Get ready for the deficit to balloon. One of the commonalities of banking crises that Ken Rogoff mentions in his research is a rapidly rising deficit. It turns out that the deficit arises not so much from increased government stimulus spending as it does from a rapid loss of tax revenue. This Wall Street Journal article discusses the problem on a state level. If you scroll down to the graphic, you can really see how rapidly tax revenue has fallen away.

This phenomenon will not be confined to state governments; the federal government will have the same problem. What will the effect of large deficit spending on the U.S. dollar? Will federal borrowing crowd out corporate borrowers? How will it impact expectations for the economy and the stock market?
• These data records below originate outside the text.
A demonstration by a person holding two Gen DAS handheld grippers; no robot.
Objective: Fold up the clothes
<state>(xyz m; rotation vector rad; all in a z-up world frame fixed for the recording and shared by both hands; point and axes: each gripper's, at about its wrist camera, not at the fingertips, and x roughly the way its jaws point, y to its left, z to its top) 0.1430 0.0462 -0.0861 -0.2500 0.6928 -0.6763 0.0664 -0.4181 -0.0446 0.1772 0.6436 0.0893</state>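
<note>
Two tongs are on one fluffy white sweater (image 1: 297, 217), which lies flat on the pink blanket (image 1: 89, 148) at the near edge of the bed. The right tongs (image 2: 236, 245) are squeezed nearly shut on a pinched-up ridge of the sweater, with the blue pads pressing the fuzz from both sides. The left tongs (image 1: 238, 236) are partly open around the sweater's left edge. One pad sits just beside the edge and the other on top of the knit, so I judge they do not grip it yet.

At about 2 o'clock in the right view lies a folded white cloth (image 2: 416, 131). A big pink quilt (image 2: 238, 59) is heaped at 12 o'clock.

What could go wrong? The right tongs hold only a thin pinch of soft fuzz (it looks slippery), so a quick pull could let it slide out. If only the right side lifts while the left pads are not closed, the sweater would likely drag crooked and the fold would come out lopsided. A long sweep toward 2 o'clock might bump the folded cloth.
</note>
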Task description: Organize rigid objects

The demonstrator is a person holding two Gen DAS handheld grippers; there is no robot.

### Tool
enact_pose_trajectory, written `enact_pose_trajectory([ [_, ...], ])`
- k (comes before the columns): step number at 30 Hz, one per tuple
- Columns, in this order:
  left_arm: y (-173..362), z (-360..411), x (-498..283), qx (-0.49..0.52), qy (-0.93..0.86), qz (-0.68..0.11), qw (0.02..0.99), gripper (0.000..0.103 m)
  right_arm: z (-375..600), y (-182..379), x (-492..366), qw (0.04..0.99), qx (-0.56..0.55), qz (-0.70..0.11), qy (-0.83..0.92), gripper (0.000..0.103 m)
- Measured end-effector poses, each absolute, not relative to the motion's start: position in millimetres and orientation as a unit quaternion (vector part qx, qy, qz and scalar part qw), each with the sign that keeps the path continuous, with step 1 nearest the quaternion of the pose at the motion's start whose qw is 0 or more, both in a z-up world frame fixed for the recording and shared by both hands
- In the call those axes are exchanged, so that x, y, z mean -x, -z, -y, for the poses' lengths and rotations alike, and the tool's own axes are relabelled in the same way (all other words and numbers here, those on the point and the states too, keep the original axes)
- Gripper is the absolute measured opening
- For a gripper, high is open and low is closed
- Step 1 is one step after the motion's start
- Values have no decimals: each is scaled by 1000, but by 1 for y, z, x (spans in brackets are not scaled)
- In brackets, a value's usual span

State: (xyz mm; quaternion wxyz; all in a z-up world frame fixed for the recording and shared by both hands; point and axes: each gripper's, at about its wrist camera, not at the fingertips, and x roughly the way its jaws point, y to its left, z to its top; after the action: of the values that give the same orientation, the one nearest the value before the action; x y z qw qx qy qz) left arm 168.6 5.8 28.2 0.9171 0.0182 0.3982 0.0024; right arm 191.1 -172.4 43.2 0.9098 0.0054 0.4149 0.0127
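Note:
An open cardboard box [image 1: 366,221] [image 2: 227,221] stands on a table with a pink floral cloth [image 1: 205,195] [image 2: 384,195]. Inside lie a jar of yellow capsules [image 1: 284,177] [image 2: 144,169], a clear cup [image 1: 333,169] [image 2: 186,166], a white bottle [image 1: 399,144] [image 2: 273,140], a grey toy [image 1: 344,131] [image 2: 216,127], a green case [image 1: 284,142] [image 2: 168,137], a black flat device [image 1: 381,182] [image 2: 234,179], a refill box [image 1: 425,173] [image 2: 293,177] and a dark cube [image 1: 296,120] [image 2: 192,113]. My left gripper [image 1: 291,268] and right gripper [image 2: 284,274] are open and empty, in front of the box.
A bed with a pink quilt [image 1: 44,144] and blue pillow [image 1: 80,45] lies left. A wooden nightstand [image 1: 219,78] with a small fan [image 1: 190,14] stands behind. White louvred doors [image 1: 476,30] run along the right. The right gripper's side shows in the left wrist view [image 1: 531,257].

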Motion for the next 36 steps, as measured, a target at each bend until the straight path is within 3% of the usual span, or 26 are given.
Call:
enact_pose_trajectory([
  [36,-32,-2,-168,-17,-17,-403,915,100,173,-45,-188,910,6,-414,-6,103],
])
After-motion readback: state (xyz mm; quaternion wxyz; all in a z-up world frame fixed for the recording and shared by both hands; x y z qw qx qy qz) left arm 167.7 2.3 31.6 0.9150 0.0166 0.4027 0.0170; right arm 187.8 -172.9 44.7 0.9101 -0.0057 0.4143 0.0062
The truth is that no one knows how it will all play out. Every economic systems has so many intricate, unseen linkages and so many variables that if a forecaster gets it right, it will simply be lucky. We can see the inputs, but we can only guess at the outcome. It might be wise, however, with so many unknowns to adopt a more flexible tactical approach to assets.


Where’s Waldo?

October 2, 2009

Investors are being forced to play Where’s Waldo? with the economy. Is it stronger? Is it weaker? Where is it today? Will the economy continue to recover, or are we headed for a double-dip recession? This story from the Washington Post shows just how many cross-currents there are right now. With such mixed data, you are going to see divergent opinions from analysts—as well as a lot of confusion. If you are trying to navigate the markets, it’s easy to let your emotions dictate your asset allocation, depending on how the market reacted to the last set of data. And, of course, the data changes every day.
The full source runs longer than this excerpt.